Testing, Testing!

How to make most people worse (or better) than average

Posted Jun 19, 2012

There are two major approaches to testing. One approach is to measure individual differences. The other is to measure whether a person has a reached minimum standard  of competence. The first approach is associated with the measurement of presumably stable, trait-like personal properties, such as intelligence. The second is associated with the assessment of skill acquisition as in driving a motor vehicle.

In education, both types of testing can be found, and they are often confounded. Students like to ask if the scores on an exam will be “curved.” They may also want to know what minimum score they need to succeed, not realizing that they are fuddling the two schools of measurement. The educators who respond to such questions may not realize it either.

Most educational testing involves a distribution of points that can be grouped into distinct categories of grades. The point system suggests that the assessment of individual differences is the primary goal of testing. Students not only wish to do well, they also want to beat the minimum score needed to pass. If they do not, they may look for ways to take the exam again. This is where the trouble starts.

Suppose you give a psychometrically well-behaved test. The mean score is 100, the standard deviation is 10 and test-retest reliability is .8. Now suppose that all testees with below-average scores (and half of those with a score of 100) exercise an option to withdraw. It is as if they never took the test (some colleges allow such things). Now the average score of the remaining students is 110 and ca. 68% of these remaining students see their scores going from above to below average. Now suppose the low-scoring half lobby to get a second chance, and succeed. Given the test’s less-than-perfect reliability, the average retest score of this group will be about 92, raising the population average to 101. This may not seem like much, but it is a lawful distortion, and its size would increase with lower test reliability.

The size of the bias increases with repeated test-taking, actual additional learning, and vacuous learning that is specific to the test but dissociated from the underlying construct the test is designed to measured (i.e., repeated testing capitalizes on unreliability and it undermines validity). At the limit, the initially low-scoring students persist until all have obtained a score of 100. Now the population mean has risen to 105, but the distribution is no longer normal. Now, 84% of the students have below-average scores. Everyone gets an apple for passing, but fewer can say they have excelled relative to the rest of the field. Putting these arguments in reverse, we can see how by selectively retesting only the high scorers, we can build a society in which most people are better than average.

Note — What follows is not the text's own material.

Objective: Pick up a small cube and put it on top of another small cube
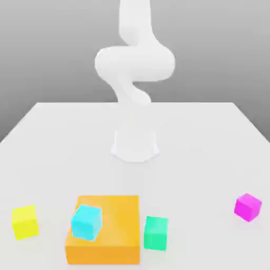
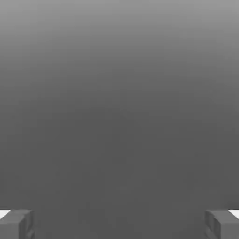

Retesting would be fine and even desirable if it were done for everyone and the scores averaged for each. The high scorers will not, however, agree to it. Psychometrically, though, this is a could idea because aggregation reduces unreliability and hence increases validity. The distribution of average scores will be narrower then either of the two individual distributions of test scores. It will appear as though the lowest scorers improved and that the highest scorers deteriorated. It is not, however, a good idea to allow testees to retain their best score and treat is as though it were the most valid one. This method converts random error to systematic bias. You could avoid bias bias by lowering the passing threshold, which would make everyone look more competent.